Take from the material every line that contains the word "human".

Data section
□ □ □ □
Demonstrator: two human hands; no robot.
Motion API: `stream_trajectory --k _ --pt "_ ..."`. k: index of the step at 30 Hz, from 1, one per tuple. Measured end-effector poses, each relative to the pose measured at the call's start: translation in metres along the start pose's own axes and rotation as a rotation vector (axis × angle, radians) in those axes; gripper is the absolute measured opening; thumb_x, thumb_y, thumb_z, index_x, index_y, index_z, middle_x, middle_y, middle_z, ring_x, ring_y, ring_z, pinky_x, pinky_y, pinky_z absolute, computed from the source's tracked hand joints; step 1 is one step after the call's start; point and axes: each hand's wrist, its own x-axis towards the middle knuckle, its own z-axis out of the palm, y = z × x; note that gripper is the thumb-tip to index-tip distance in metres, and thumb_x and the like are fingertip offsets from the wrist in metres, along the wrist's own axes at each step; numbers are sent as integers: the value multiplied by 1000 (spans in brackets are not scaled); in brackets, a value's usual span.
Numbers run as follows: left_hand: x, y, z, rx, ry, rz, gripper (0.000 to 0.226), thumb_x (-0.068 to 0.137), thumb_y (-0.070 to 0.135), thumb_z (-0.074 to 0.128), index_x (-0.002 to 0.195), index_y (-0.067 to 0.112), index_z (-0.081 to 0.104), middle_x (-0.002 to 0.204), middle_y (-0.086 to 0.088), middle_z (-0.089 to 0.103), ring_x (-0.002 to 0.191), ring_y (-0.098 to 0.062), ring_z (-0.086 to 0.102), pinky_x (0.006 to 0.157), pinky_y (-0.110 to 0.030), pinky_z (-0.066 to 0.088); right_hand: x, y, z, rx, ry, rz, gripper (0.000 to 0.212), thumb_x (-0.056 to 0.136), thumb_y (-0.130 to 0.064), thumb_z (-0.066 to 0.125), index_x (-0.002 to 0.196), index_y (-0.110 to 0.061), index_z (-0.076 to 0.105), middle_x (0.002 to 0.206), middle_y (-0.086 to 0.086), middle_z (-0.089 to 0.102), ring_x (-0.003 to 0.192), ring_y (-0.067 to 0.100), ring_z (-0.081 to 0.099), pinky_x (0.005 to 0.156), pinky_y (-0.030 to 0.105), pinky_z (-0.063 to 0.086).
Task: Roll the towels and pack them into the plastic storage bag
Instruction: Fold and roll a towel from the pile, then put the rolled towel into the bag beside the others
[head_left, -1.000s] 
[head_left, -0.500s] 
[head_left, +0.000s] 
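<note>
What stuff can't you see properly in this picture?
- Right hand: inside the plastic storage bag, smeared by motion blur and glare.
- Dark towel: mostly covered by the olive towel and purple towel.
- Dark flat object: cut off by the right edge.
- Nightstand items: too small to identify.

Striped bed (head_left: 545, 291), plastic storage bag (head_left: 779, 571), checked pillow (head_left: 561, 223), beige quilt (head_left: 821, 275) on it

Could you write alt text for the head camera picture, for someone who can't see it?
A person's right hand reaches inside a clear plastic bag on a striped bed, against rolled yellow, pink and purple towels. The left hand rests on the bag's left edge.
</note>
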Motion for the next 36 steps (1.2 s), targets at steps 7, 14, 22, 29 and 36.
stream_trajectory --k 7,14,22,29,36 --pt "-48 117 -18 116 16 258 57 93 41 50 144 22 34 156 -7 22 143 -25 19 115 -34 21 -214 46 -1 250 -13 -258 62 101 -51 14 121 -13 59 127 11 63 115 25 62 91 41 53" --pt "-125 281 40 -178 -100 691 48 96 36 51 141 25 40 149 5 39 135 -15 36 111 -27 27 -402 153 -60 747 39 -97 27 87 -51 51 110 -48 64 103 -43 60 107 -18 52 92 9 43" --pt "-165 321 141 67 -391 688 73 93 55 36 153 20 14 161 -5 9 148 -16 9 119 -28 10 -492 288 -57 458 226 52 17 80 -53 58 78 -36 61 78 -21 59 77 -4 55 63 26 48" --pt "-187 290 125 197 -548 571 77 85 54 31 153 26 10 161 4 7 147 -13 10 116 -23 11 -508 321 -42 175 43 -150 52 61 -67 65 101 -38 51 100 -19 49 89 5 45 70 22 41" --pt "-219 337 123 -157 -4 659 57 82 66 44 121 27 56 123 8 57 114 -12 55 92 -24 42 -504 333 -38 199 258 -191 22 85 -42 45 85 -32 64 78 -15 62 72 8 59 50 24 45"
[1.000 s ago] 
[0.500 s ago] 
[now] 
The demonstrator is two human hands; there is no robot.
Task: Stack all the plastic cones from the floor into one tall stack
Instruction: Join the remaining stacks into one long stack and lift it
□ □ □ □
Task result
Demonstrator: two human hands; no robot.
The demonstrator is two human hands; there is no robot.

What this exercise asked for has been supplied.